**Task directions**
In the listing below, how many lines contain the word "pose"? Answer with the number alone.

**Collected material**
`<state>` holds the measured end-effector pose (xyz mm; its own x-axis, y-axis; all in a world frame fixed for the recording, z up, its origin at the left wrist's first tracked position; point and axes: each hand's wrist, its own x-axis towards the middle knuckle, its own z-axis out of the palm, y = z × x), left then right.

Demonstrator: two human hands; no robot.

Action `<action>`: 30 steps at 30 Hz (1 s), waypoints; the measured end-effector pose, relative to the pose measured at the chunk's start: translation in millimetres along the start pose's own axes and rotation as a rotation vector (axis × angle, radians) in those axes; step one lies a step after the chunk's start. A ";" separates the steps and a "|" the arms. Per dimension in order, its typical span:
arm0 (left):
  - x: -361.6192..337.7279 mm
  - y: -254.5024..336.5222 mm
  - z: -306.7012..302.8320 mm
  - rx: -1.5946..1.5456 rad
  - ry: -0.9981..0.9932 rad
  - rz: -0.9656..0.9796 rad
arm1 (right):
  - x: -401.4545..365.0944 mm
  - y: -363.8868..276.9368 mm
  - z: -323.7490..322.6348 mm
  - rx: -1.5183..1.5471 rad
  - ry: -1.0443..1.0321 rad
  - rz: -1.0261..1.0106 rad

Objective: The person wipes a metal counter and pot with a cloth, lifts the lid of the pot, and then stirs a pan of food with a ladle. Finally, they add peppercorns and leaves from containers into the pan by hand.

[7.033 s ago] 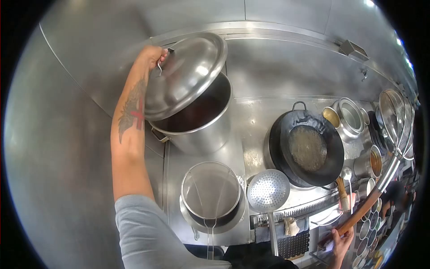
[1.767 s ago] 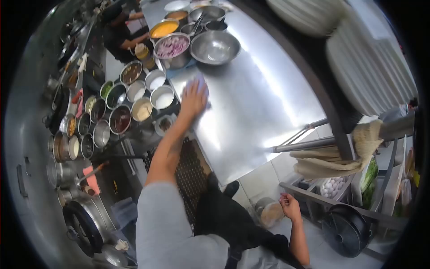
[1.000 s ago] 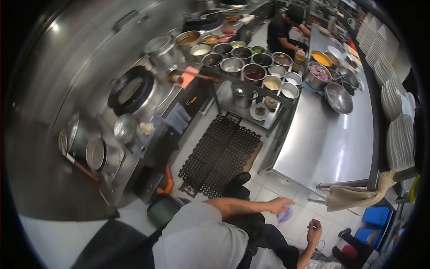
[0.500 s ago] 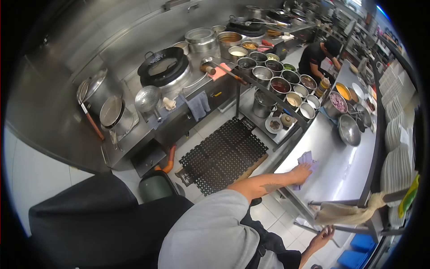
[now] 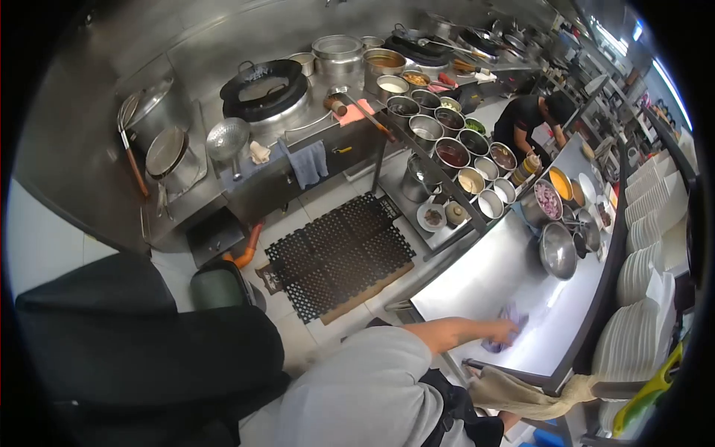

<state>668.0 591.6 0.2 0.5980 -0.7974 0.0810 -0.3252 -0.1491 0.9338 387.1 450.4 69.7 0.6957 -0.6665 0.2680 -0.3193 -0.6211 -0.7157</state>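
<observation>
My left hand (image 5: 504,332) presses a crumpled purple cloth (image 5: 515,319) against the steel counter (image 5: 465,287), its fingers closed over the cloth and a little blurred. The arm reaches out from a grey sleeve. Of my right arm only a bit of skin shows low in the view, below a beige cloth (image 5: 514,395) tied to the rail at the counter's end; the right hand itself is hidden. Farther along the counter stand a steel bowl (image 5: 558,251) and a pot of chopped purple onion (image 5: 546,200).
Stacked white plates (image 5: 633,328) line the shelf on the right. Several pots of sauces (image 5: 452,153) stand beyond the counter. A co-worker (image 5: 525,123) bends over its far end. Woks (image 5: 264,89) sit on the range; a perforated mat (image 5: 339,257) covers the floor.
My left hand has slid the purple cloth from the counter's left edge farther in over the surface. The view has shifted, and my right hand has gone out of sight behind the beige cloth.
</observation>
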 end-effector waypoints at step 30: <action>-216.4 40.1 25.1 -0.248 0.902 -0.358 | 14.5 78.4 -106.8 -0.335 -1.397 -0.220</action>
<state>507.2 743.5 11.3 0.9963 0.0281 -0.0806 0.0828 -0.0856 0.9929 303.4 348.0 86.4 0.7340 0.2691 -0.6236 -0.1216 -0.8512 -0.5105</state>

**Reply**
2